3. Number of experts used to establish the ground truth for the test set and the qualifications of those experts (e.g., radiologist with 10 years of experience)
This document describes a surgical navigation system, not a diagnostic AI that interprets images. Therefore, the concept of "experts establishing ground truth for a test set" in the radiological interpretation sense does not apply directly.
The "ground truth" for a surgical navigation system's accuracy would be established through precise metrological measurements using phantoms or physical setups, not expert human agreement on medical images.
For usability testing (IEC 62366), "users" (e.g., simulated surgeons or clinical personnel) would interact with the device, and their feedback/performance would be assessed, but this is different from establishing a diagnostic ground truth.
4. Adjudication method (e.g., 2+1, 3+1, none) for the test set
Not applicable, as this is not a study requiring expert adjudication of medical images.
5. If a multi-reader multi-case (MRMC) comparative effectiveness study was done, If so, what was the effect size of how much human readers improve with AI vs without AI assistance
No such MRMC study is described in this document. The device is a surgical navigation system, not an AI for image interpretation or a tool to assist human readers in diagnosis.
6. If a standalone (i.e., algorithm only without human-in-the-loop performance) was done
This also doesn't directly apply. The "algorithm" (Pulse Navigation) is inherently human-in-the-loop: it assists the surgeon. The "standalone" performance would be its tracking accuracy and computational correctness, which are assessed through the non-clinical verification as per ASTM F2554-10. The document states this testing was done to ensure the system meets its specifications.
7. The type of ground truth used (expert consensus, pathology, outcomes data, etc.)
For the aspects of the device discussed (tracking accuracy, usability), the "ground truth" would be established by:
- Metrological standards: For tracking accuracy (e.g., using precise measurement tools and phantoms as per ASTM F2554-10). The true position would be known and deviations measured.
- Engineering specifications and user requirements: For general system functionality and safety.
- Usability engineering principles: For usability testing, where adherence to principles defined in standards like IEC 62366 is verified.

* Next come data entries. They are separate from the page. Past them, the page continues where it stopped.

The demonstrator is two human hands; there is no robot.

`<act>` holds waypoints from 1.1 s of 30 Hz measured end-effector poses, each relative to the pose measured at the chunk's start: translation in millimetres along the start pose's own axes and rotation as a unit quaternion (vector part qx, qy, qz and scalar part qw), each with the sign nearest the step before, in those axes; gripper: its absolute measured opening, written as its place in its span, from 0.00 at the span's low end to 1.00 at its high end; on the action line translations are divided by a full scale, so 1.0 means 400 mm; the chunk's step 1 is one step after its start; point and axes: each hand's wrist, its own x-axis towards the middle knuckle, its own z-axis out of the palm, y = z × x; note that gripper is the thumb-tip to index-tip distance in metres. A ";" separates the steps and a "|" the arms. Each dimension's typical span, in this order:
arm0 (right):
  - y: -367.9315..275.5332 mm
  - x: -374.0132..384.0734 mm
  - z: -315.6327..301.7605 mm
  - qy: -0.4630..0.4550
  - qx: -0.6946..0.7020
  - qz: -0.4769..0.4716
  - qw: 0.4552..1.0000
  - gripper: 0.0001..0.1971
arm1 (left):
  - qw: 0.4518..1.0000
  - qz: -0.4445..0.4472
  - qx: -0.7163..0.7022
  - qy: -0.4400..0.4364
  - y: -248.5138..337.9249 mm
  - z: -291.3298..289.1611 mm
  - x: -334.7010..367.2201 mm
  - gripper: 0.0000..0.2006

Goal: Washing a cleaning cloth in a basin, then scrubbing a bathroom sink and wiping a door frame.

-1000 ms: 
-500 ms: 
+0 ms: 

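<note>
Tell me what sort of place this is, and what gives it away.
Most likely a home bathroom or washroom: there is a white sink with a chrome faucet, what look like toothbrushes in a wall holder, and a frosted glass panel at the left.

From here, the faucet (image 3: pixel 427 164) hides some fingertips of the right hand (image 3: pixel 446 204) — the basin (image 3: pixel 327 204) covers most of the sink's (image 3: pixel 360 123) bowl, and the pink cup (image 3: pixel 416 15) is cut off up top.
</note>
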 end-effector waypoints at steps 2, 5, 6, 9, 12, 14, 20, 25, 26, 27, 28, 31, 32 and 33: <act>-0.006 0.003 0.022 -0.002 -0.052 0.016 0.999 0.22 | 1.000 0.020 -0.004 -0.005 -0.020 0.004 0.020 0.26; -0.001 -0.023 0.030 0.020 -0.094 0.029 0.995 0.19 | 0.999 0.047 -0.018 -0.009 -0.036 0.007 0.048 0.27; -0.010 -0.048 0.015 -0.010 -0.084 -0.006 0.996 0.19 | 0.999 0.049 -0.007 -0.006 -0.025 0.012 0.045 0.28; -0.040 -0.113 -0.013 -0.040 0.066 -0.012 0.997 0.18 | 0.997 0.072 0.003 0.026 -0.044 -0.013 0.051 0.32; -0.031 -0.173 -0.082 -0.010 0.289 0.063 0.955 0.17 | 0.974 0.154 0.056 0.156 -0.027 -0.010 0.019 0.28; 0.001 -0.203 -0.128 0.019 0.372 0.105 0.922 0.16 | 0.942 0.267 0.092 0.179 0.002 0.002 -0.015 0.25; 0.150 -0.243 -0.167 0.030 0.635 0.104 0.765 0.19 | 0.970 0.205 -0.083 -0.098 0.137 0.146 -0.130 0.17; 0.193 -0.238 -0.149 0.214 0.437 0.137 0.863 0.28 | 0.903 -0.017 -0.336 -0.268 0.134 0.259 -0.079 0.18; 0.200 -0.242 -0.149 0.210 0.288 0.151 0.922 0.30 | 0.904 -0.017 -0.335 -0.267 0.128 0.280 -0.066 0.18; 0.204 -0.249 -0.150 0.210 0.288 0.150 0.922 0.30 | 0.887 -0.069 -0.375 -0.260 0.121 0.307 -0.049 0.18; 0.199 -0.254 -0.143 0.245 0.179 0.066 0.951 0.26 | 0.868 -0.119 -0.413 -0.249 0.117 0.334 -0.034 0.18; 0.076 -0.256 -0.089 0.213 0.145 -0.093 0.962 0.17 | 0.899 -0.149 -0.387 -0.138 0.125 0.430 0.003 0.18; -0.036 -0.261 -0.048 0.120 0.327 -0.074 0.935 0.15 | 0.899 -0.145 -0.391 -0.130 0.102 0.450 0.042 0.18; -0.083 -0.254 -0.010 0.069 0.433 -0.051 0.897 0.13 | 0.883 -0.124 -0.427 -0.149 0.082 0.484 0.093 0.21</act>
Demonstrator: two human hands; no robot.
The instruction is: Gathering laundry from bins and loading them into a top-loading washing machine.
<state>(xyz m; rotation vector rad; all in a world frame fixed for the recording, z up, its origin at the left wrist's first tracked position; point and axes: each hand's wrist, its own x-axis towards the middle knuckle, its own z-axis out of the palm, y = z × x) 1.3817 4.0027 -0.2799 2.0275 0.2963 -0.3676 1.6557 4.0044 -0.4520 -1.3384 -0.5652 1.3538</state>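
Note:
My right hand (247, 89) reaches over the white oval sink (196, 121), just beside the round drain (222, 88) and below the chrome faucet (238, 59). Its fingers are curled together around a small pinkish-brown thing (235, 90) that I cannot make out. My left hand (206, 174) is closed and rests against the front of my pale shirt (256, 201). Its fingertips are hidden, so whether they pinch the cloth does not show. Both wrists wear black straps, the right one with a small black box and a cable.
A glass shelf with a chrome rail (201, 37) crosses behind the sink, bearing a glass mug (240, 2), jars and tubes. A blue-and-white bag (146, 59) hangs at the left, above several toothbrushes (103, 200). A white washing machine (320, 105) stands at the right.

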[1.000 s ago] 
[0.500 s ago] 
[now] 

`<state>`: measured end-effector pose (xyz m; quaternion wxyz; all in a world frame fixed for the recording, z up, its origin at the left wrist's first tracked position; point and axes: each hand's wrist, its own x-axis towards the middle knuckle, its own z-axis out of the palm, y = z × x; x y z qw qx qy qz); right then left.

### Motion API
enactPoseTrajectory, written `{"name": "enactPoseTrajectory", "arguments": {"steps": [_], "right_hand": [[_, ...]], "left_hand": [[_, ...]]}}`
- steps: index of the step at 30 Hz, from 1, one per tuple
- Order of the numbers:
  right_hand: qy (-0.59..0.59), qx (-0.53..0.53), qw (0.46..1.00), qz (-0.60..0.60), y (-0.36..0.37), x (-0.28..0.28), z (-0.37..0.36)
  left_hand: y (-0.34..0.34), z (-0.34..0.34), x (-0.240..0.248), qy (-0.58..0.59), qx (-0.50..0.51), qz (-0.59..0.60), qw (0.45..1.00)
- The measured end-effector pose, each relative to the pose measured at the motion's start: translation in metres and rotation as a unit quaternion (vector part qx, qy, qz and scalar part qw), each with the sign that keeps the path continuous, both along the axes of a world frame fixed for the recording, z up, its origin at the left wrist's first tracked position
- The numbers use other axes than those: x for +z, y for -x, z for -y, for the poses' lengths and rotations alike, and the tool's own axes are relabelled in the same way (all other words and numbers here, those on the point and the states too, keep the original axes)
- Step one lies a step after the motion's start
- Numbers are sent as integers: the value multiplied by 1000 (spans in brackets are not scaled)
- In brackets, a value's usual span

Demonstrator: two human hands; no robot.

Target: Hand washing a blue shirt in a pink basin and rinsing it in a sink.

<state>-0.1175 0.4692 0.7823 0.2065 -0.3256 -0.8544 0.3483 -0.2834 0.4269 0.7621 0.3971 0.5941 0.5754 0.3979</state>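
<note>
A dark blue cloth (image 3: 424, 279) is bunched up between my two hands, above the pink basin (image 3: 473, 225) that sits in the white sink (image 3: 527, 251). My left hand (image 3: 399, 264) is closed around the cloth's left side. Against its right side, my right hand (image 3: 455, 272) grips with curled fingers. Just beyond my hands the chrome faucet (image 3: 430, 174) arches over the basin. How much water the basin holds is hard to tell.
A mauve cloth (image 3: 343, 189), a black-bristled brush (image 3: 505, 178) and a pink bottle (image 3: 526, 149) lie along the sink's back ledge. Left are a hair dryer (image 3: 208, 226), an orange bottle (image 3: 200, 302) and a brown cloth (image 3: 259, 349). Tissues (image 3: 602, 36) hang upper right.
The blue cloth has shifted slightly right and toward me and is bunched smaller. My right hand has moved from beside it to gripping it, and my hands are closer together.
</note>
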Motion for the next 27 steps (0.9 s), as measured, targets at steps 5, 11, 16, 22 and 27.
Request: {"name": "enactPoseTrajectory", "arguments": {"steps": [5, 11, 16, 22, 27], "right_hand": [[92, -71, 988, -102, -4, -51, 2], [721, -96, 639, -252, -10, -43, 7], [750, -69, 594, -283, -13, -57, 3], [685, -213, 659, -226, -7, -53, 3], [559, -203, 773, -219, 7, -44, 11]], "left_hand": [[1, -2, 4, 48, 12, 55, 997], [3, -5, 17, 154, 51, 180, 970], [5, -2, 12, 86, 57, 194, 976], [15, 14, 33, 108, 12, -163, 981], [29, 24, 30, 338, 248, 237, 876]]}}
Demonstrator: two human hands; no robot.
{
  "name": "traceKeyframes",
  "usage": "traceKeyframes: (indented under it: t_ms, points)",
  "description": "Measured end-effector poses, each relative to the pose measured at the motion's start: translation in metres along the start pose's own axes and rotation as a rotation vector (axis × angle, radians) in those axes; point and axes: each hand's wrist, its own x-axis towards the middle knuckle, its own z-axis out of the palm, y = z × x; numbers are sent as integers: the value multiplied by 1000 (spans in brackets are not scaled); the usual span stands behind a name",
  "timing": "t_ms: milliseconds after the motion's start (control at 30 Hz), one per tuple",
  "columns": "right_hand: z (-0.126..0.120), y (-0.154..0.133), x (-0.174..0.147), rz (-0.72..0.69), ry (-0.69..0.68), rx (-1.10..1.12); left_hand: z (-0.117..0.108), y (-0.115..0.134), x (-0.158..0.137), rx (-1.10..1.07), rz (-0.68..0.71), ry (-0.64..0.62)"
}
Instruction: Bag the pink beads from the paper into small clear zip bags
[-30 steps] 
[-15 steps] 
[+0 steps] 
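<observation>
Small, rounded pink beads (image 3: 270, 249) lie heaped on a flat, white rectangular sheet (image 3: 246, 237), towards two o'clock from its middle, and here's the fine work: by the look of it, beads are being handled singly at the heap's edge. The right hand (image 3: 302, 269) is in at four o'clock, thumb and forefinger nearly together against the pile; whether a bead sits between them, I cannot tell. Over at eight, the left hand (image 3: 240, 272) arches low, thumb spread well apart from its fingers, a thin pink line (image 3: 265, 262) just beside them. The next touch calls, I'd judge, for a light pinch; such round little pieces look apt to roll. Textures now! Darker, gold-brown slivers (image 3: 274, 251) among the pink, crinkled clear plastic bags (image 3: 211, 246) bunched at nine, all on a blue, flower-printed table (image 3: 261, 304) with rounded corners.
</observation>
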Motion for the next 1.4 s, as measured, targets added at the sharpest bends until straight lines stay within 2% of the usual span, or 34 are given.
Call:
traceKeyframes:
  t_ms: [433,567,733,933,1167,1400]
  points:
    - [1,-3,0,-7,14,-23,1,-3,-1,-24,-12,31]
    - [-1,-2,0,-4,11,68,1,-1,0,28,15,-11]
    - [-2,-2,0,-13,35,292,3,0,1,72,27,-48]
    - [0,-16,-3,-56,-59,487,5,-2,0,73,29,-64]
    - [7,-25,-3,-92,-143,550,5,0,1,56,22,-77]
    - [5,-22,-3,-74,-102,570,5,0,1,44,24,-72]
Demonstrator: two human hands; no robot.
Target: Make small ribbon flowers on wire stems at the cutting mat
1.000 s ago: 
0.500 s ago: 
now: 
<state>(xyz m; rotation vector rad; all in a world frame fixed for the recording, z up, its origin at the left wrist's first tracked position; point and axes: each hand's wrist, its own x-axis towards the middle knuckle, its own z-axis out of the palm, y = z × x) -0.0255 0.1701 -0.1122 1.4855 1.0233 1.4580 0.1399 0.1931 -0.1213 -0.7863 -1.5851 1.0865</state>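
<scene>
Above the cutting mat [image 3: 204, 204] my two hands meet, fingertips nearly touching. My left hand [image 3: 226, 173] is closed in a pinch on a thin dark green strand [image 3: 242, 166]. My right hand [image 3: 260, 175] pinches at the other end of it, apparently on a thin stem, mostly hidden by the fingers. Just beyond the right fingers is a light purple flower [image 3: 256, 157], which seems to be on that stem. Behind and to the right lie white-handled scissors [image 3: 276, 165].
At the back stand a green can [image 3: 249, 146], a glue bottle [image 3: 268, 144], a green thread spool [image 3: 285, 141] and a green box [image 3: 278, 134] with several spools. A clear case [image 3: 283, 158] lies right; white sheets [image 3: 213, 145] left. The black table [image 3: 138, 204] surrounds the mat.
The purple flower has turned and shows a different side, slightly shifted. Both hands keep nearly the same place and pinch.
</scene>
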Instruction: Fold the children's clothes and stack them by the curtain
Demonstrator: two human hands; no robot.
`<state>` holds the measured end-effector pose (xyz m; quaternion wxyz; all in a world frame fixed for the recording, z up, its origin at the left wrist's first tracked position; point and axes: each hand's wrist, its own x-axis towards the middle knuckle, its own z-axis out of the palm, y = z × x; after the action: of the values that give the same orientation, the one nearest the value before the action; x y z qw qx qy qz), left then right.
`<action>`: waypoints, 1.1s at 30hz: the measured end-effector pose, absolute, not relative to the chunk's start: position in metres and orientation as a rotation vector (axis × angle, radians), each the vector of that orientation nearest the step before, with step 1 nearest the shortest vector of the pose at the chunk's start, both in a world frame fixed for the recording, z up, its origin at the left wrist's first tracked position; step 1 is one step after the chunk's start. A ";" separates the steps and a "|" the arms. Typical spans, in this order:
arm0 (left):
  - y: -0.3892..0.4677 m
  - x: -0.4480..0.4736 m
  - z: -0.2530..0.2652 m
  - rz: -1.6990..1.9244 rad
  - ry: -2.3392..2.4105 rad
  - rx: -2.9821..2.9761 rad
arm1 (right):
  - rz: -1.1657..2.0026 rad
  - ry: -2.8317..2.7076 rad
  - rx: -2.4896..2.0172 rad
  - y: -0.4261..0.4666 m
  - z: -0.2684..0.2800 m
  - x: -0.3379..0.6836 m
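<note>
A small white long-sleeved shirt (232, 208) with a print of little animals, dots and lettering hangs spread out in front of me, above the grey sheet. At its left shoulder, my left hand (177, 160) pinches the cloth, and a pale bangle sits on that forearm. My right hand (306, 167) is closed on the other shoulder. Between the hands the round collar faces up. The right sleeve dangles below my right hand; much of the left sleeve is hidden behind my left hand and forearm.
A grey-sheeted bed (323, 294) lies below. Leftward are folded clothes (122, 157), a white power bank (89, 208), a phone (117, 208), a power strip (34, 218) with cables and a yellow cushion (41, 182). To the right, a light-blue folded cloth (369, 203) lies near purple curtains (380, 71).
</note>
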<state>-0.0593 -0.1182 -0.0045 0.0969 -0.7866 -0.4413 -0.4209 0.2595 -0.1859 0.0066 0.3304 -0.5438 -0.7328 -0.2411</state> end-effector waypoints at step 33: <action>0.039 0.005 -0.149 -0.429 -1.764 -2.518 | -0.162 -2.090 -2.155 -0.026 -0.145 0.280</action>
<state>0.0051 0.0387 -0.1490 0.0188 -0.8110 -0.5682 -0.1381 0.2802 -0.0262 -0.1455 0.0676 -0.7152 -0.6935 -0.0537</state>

8. The sample size for the training set
This document does not describe an AI/ML device that undergoes a "training phase" on a dataset in the sense of deep learning or machine learning. The device is a hardware/software system that uses pre-defined algorithms for navigation and tracking. Therefore, there is no "training set" in the context of data-driven model learning.
9. How the ground truth for the training set was established
Not applicable as there is no "training set" in the AI/ML sense. The system's algorithms are developed based on established engineering principles and physics.
§ 882.4560 Stereotaxic instrument.
(a)
Identification. A stereotaxic instrument is a device consisting of a rigid frame with a calibrated guide mechanism for precisely positioning probes or other devices within a patient's brain, spinal cord, or other part of the nervous system.(b)
Classification. Class II (performance standards).